I disagree that technology will get us asymptotically closer to true immortality. It is far more likely that technology gets us asymptotically closer to a theoretical maximum lifespan that is determined by our relationship with the environment. Radical changes to our form might extend that theoretical maximum, but it is not clear that someone who wants immortality would be satisfied with a form radically different from human.
As an example, an entity with a fractured consciousness that spans tens of thousands of lightyears (yet not necessarily dispersed enough to be considered immortal) would have a radically different concept of self. If one was uncomfortable with the concept of a few dying for the many, in order to perpetuate the species, then a dispersed consciousness devoid of a self seems equally unpalatable.
Think of backups and redundancy, f.i. like in Battlestar Galactica (the reimagened one from 2004) and the Cylon resurrection ships. They had immortality by instantly uploading, as long as there was coverage by a resurrection ship/ark in range.

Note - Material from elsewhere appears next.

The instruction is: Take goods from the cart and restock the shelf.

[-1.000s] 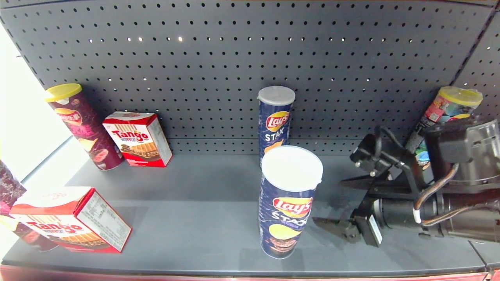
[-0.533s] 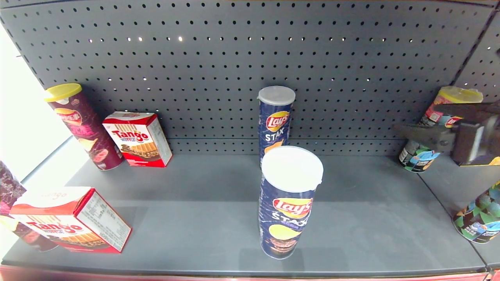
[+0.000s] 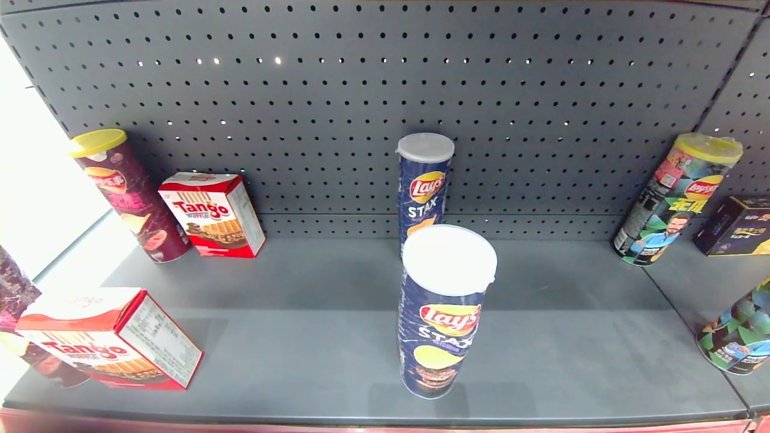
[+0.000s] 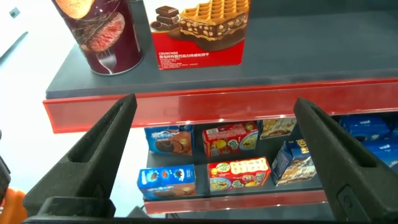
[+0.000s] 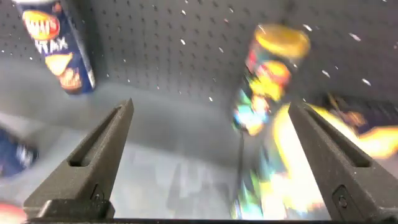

All the tiny pieces could be traced in an automated way. It’s probably the lack of regulation that lets exchanges get away with not implementing better anti-laundering mechanisms.
You're actually implying that you can't trust any computer with the code you are telling it to execute. This is an exaggeration IMO. Sure you can have backdoors and hacks, but with what probability?
On the other hand, users need to put their trust in humans, not computers.
Ken Thompson wrote a paper about trust that was published in ACM in '84 entitled "Reflections on Trusting Trust". He makes the case for a trojan that could be built in such a way that it would infect a compiler, self-replicate into new versions of the compiler, and inject itself into specific binaries; all without appearing in the source code of the new versions of the compiler or the target binary.
Arguably, the probability of such an attack is extremely low--slim to none might be an overstatement--but it's an interesting thought exercise.
I remember reading about this attack being implemented and executed in a university system decades ago. Perhaps apocryphal, but it didn’t seem that way.
For what it’s worth you can detect a “trusting trust” attack using Diverse Double Compiling. David A. Wheeler implemented it as part of his dissertation back in 2009 and verified that gcc had not been infected.
This is the classic conundrum when thinking about supply chain attacks. It can happen, but at what probability threshold do you stop trying to take security measures?
On the other hand, users need to put their trust in humans, not computers.
It’s still a human trust problem all the way down because you had to buy your computer from someone, and they had to buy the parts from someone, and so on.
There are some places where it’s less of an issue due to cryptographic magic, but those are few and far between.
Genuinely interested how the coins were cashed out anonymously. Pretty much all exchanges require KYC these days, and Bitcoin addresses can be tracked and blacklisted if the right processes are put in place, in theory at least.